The brothers say business hasn’t been easy — the first year was especially challenging — but support from the Richfield community has kept them going. And like other immigrant entrepreneurs in the area, they see their store as more than a business.

‘Proud of our fabric of immigrant business owners’

In Richfield, immigrant businesses aren’t just surviving — they’re shaping the city’s economy and community.

Roughly 17 percent of the city’s population were born outside the United States.

A Minnesota Chamber Foundation report shows Minnesota’s total labor force and employment gains this decade have been largely driven by immigration. 

Findings show the state added more than 100,000 foreign-born workers to the labor force from 2010-2023.

Businesses near the intersections of 66th Street and Penn Avenue and 66th Street and Nicollet Avenue represent the growing diversity of the suburb just south of Minneapolis. This includes the new Loma Bonita Market opening just across the street from El Tejaban. 

Immigrant Business Richfield
Simon Joel Trautmann Cordova, a lawyer and former Richfield city council member, says immigrant business owners are integral to the community.
Carly Danek for MPR News

Simon Joel Trautmann Cordova served on the Richfield City Council for nearly eight years and now leads a law group that works closely with immigrant business owners. He says Richfield has become a hub for first- and second-generation entrepreneurs. 
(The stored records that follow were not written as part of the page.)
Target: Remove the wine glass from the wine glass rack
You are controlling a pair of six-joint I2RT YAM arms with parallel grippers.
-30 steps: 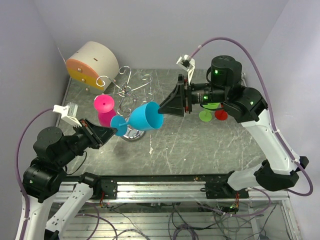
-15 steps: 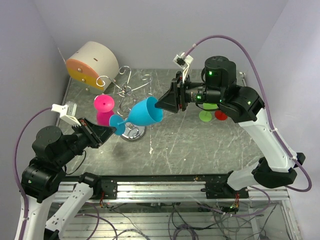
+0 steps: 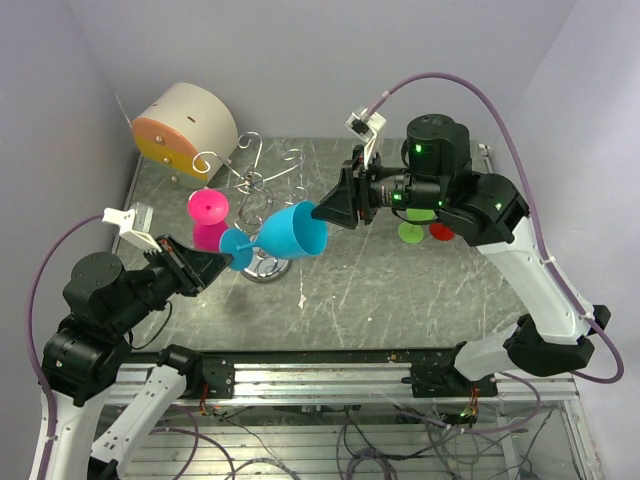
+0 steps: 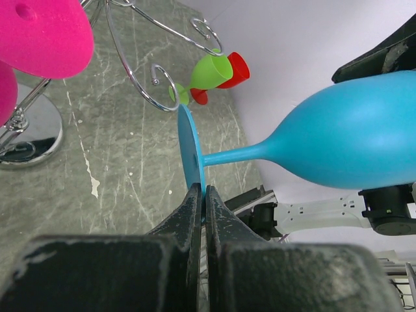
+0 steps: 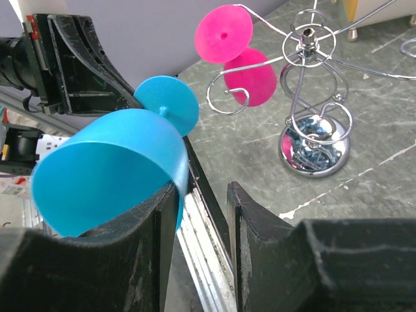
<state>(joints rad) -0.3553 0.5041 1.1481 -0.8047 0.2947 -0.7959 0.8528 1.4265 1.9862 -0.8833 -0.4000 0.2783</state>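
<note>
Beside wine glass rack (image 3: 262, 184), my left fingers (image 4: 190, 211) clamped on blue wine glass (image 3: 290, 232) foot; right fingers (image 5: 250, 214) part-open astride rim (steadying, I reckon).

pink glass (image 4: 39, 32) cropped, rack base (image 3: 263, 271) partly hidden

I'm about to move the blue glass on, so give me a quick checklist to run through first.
1. Left gripper jaws shut on the foot of the blue wine glass: ok.
2. Right gripper jaws closed on the bowl: not ok, they stand open at the rim.
3. Foot clear of the wine glass rack hooks: ok, seen from the right wrist.
4. Pink glass hanging on the rack: ok.
5. Free set-down spot: cannot tell.
</note>
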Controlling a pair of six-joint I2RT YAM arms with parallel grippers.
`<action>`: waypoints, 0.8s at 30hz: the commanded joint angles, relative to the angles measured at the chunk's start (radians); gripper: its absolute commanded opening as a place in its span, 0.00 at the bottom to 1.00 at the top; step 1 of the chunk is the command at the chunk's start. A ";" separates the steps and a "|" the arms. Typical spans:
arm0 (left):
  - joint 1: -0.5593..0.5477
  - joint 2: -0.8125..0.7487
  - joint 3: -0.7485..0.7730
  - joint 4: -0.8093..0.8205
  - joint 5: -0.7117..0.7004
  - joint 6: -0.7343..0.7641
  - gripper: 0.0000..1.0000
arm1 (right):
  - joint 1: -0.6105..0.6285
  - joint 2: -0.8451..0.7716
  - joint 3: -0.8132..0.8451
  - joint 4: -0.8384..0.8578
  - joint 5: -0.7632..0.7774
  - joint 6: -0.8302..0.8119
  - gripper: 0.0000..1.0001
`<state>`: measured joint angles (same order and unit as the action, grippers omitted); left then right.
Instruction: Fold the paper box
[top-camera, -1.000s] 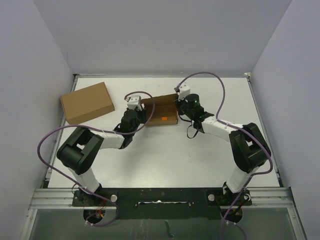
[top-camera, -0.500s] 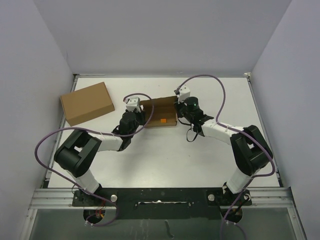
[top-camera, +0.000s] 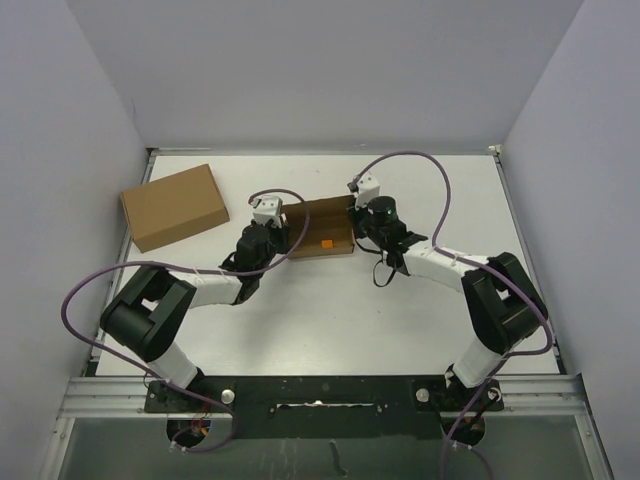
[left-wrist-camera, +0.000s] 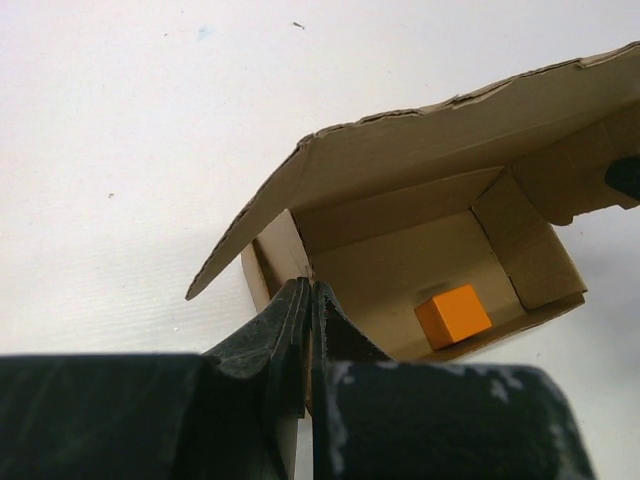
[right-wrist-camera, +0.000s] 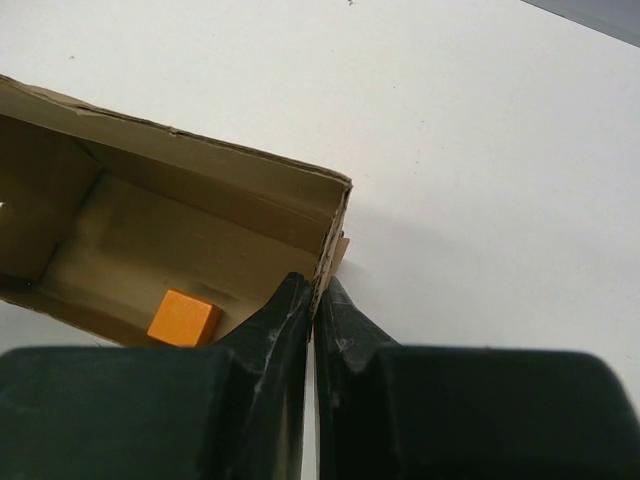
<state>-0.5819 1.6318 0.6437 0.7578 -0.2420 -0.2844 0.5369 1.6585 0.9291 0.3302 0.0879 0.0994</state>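
The paper box (top-camera: 322, 226) is a small brown mailer lying open at the table's middle back, its lid flap raised. A tiny orange cube (top-camera: 326, 241) lies inside it, and shows in the left wrist view (left-wrist-camera: 453, 316) and the right wrist view (right-wrist-camera: 184, 318). My left gripper (top-camera: 284, 234) is shut on the box's left side wall (left-wrist-camera: 283, 249), one finger inside, one outside. My right gripper (top-camera: 353, 227) is shut on the box's right side wall (right-wrist-camera: 335, 230) the same way. The lid flap (left-wrist-camera: 420, 155) leans over the box in the left wrist view.
A larger plain brown cardboard box (top-camera: 174, 206) lies at the table's back left, apart from the arms. Grey walls close the table on three sides. Purple cables loop over both arms.
Both grippers have slid a little toward the near edge with the box held between them. The box now sits slightly nearer and lower in the top view.
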 joint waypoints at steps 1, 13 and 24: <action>-0.017 -0.062 -0.005 -0.010 0.084 0.015 0.00 | 0.034 -0.037 -0.010 -0.056 -0.050 0.041 0.04; -0.012 -0.095 0.000 -0.056 0.131 0.022 0.00 | 0.056 -0.044 -0.020 -0.089 -0.047 0.051 0.07; -0.012 -0.112 -0.033 -0.058 0.147 0.040 0.00 | 0.058 -0.069 -0.050 -0.109 -0.020 -0.017 0.07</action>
<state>-0.5808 1.5875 0.6258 0.6834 -0.1749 -0.2501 0.5636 1.6230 0.8989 0.2615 0.1070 0.1040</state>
“America produces trillions of dollars through immigrants and from immigrant labor and immigrant owned businesses and so Richfield, I think, is a great and beautiful expression of that,” Trautmann Cordova said. “We're proud of our fabric of immigrant business owners and community members. So they're on Penn Avenue here, we're on Mainstreet. They're everywhere. But I think it's an expression of a reality all across America.” 

Taking traditional dishes in a new direction

For Hernandez, that expression is personal. Born in Los Angeles, he spent nearly two decades working in his parents’ restaurant before launching his own venture — Lito’s Burritos, a pop-up currently operating out of El Tejaban, and now set to open on Lake Street in Minneapolis. 
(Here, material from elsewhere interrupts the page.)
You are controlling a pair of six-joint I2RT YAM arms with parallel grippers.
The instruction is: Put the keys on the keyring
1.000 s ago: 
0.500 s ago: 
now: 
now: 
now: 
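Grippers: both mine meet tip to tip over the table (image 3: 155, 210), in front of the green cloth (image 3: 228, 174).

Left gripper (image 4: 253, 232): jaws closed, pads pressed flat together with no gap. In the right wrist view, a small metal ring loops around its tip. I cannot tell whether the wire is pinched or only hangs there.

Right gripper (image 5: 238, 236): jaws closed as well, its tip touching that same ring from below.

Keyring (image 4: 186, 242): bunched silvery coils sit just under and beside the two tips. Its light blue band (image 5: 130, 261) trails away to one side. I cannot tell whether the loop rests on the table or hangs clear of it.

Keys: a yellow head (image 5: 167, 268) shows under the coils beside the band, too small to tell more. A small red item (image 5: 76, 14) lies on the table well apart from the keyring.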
“I wanted to bring Los Angeles to Richfield to Minnesota, and that's breakfast burritos. That's taking traditional sauces and steaks from what they've been doing for 17 years, and wrapping them in burritos and adding fries and adding different things that just don't exactly make sense to a lot of folks from Mexico, but they make sense to me,” Hernandez said. 
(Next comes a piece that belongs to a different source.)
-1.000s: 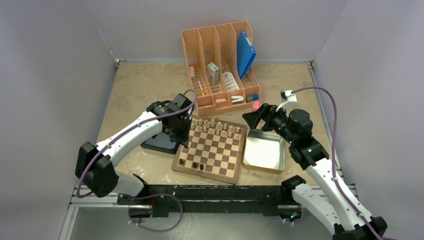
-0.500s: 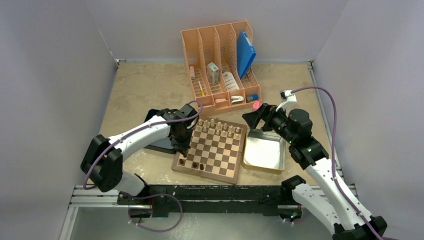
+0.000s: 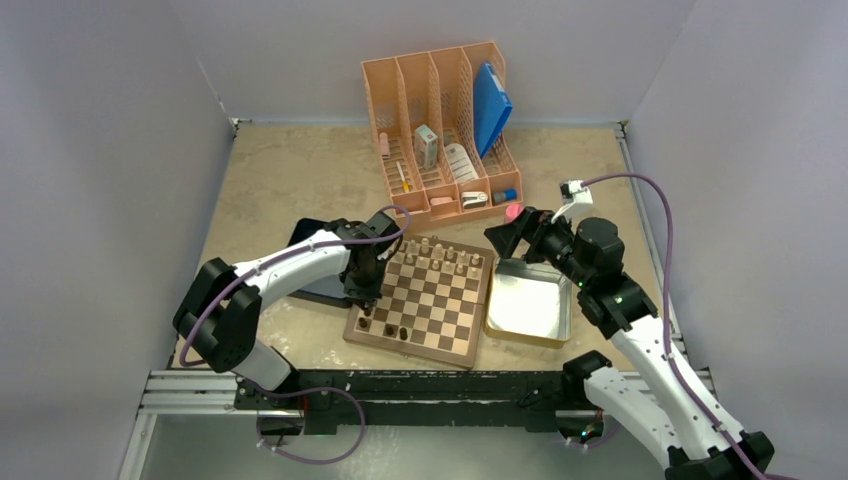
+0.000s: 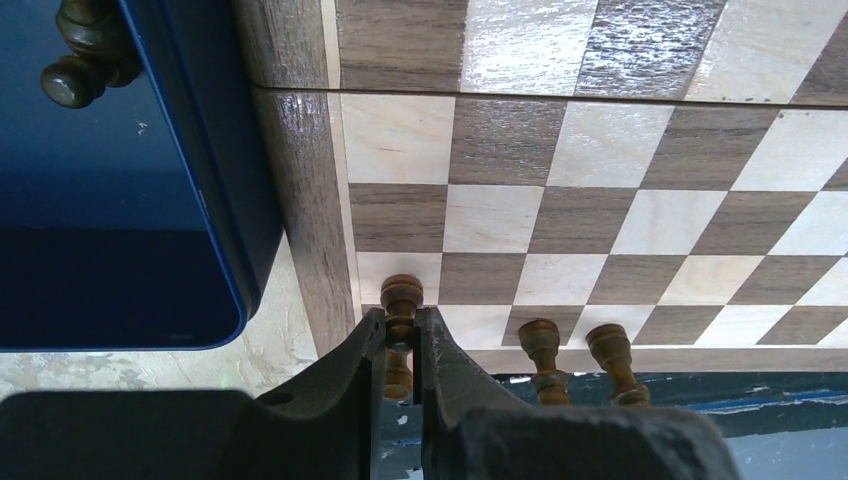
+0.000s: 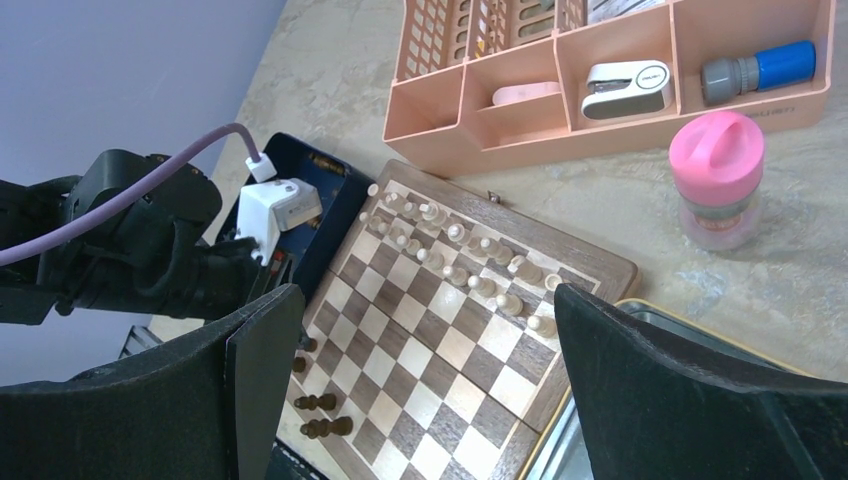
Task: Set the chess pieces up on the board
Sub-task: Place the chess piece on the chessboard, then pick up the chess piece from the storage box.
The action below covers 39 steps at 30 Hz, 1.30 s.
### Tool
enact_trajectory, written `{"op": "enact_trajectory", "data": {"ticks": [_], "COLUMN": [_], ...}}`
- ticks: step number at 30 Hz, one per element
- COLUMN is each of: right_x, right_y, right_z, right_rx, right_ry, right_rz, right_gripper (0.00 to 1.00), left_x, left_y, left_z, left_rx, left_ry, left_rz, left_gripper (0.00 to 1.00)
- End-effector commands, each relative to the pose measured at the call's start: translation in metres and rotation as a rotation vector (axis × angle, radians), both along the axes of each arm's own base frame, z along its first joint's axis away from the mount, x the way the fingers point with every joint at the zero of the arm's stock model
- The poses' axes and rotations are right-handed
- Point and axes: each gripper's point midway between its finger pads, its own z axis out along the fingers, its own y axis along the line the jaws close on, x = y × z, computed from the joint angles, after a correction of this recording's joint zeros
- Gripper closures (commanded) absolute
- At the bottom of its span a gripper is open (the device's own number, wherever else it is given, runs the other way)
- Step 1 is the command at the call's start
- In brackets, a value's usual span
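The board [image 3: 425, 300] lies mid-table and also shows in the left wrist view [image 4: 600, 160] and the right wrist view [image 5: 450, 340]. My left gripper [image 3: 362, 298] is shut on a dark brown chess piece [image 4: 401, 298] at the board's left edge, close to the near corner [image 4: 402, 325]. Whether it rests on a square I cannot tell. Two more dark pieces [image 4: 545, 350] stand in the near row beside it. Another dark piece [image 4: 85, 60] lies in the dark blue tray [image 4: 100, 200]. My right gripper [image 3: 505, 238] is open and empty above the board's right side [image 5: 425, 330].
Pale beige pieces [image 3: 435, 255] fill the board's far rows. A shiny metal tin [image 3: 530, 305] sits right of the board. The dark blue tray [image 3: 318, 288] sits left of it. A pink desk organizer [image 3: 440, 130] and a pink-lidded jar [image 3: 513, 212] stand behind.
My left gripper has moved from beside the tray toward the near edge along the board's left side, holding the dark piece. The right arm has not moved.
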Motion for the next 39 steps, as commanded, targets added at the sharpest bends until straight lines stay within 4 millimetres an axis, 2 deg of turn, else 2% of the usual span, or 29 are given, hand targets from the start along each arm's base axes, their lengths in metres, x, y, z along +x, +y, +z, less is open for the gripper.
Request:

His parents, Miguel Hernandez Sr. and Rosa Zambrano, take pride in what they built at El Tejaban — and even more in seeing their children carry that legacy forward.

Hernandez's mom says it's the part that makes her the proudest.

“My son, my daughter, follow their father, what he’s doing. I'm happy. I think I'm very happy,” Zambrano said. 

His father, Hernandez Sr., says with Lito’s Burritos, he believes his son has taken the family’s passion in a new direction. Not only embracing it – but making it his own.

“He's better than me, I think. He does something different, because it's Mexican food too, but it's in the north of Mexico and you don't see burritos in Mexico City,” Hernandez Sr. said. 

Hernandez said he and his parents are proud to be a part of Richfield’s growth and changes, and to show that they are not the only immigrant-owned businesses in the city.

“It's clearly been a good place to be an immigrant and start a business, because there's so many other owners in the city, and that's just proven by going down 66 and seeing so many great places to eat,” he said. “So I think they've been facilitating that since they got here. I wouldn't be here to be able to create great burritos if it weren't for my parents, moving across borders, sacrificing so much.”

The journey hasn’t been without challenges. Rising rents, complex licensing requirements, and limited access to capital continue to test many entrepreneurs. Even so, these business owners are finding ways to grow, support their communities, and keep their cultures alive.